Comparing
A Number Only Means Something Next to Another Number
"$2.4M in sales" is just a figure until you ask: compared to what? Last year? The target? The other region? Comparison is the step that turns measurements into judgements. It evaluates performance across dimensions — time periods, categories, segments, geographies — to expose what is growing, what is lagging, and what is simply different. Almost every business insight is, at heart, a comparison.
Comparison aligns two like-for-like figures and reports the difference that matters.
Common Types of Comparison
- Period-over-period: this month vs last month, or year-over-year (YoY) to strip out seasonality.
- Category vs category: which product line, region, or segment outperforms the others.
- Actual vs target: performance against a plan, budget, or benchmark.
- Cohort vs cohort: the segments built in the previous step, compared side by side.
The Golden Rule: Compare Like with Like
A comparison is only honest when both sides are measured the same way. Align the time windows (a partial month vs a full month is meaningless), the units, and the filters. Express the difference as both an absolute change and a percentage change — each tells a different part of the story.
In Python — period-over-period change
Python · pandas
import pandas as pd
# Monthly sales, then month-over-month and year-over-year change
monthly = (orders
.assign(month=orders["order_date"].dt.to_period("M"))
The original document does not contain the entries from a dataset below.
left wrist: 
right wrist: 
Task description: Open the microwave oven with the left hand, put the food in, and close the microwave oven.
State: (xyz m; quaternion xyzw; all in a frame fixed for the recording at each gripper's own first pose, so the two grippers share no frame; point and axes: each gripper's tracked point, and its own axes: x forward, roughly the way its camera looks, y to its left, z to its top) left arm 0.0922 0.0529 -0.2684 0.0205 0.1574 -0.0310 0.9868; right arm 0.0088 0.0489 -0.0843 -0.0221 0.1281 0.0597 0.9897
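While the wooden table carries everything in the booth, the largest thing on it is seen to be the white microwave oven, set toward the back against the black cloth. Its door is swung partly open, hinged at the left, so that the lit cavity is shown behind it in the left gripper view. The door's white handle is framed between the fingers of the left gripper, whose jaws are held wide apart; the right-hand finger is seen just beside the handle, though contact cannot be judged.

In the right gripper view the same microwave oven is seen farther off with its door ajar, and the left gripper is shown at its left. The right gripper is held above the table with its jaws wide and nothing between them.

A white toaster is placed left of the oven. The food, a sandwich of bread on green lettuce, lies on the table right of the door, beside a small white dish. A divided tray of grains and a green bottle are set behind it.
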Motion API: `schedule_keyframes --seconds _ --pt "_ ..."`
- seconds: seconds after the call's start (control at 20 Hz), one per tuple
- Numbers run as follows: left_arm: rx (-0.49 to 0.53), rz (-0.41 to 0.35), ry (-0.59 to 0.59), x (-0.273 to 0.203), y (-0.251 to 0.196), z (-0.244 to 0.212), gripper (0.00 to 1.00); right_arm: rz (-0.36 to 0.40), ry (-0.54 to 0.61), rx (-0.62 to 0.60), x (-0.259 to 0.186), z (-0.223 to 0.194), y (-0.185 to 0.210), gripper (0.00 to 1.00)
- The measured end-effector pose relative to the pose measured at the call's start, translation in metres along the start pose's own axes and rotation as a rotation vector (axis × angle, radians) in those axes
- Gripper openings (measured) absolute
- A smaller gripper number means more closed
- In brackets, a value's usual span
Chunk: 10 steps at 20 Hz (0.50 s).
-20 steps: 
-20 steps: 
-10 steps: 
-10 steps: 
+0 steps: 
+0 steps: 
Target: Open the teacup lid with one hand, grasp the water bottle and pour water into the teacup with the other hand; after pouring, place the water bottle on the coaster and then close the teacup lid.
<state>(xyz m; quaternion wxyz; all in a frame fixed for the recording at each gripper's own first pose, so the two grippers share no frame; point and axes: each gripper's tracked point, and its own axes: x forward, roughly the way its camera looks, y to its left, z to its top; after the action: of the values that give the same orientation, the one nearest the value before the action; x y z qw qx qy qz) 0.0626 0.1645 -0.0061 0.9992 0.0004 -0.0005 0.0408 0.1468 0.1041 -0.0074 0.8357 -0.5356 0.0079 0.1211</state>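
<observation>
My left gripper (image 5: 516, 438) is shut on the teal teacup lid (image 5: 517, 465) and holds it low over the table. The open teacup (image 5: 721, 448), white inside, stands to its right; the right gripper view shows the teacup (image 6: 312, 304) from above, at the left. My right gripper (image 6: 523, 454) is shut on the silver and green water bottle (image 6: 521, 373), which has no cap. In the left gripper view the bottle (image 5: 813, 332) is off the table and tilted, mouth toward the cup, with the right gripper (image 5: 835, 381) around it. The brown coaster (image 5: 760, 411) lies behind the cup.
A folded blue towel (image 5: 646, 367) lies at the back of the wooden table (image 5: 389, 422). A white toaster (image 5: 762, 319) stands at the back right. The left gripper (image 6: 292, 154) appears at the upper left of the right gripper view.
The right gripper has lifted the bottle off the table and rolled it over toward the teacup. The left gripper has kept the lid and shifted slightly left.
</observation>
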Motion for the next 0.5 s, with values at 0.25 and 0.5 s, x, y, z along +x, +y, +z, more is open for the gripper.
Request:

.groupby("month")["sales"].sum()
.rename("sales").to_frame())
monthly["mom_pct"] = monthly["sales"].pct_change() * 100 # vs last month
monthly["yoy_pct"] = monthly["sales"].pct_change(periods=12) * 100 # vs last year
# Category comparison as a pivot
by_cat = orders.pivot_table(index="category", columns="region",
values="sales", aggfunc="sum")
print(monthly.tail()); print(by_cat)
In SQL — LAG for period-over-period
SQL
WITH monthly AS (
SELECT DATE_TRUNC('month', order_date) AS month,
SUM(sales) AS sales
FROM orders
GROUP BY DATE_TRUNC('month', order_date)
)
SELECT
month,
sales,
LAG(sales) OVER (ORDER BY month) AS prev_month,
ROUND(100.0 * (sales - LAG(sales) OVER (ORDER BY month))
/ NULLIF(LAG(sales) OVER (ORDER BY month), 0), 1) AS mom_pct
FROM monthly
ORDER BY month;
Tools Commonly Used
- Python: Pandas
pct_change,pivot_table,diff,merge. - SQL:
LAG/LEADwindow functions and self-joins. - Power BI / Tableau: time-intelligence DAX (
SAMEPERIODLASTYEAR), table calculations.
Best Practices
- Always state the baseline explicitly — "vs the same month last year", not just "+12%".
- Guard against divide-by-zero with
NULLIF(SQL) or by filtering zero baselines (pandas). - Report absolute and relative change together; a 200% jump on a tiny base can mislead.
- Normalize for different population sizes (per-customer, per-store) when comparing unequal groups.
Example: Comparing the Retail Regions
For the retail dataset, comparison might reveal:
- Year-over-year sales up 12% overall, but flat in one region that is dragging the average.
- One category growing while another quietly declines — invisible in the headline total.
- The "discount-driven" segment from the clustering step growing fastest in revenue but slowest in profit.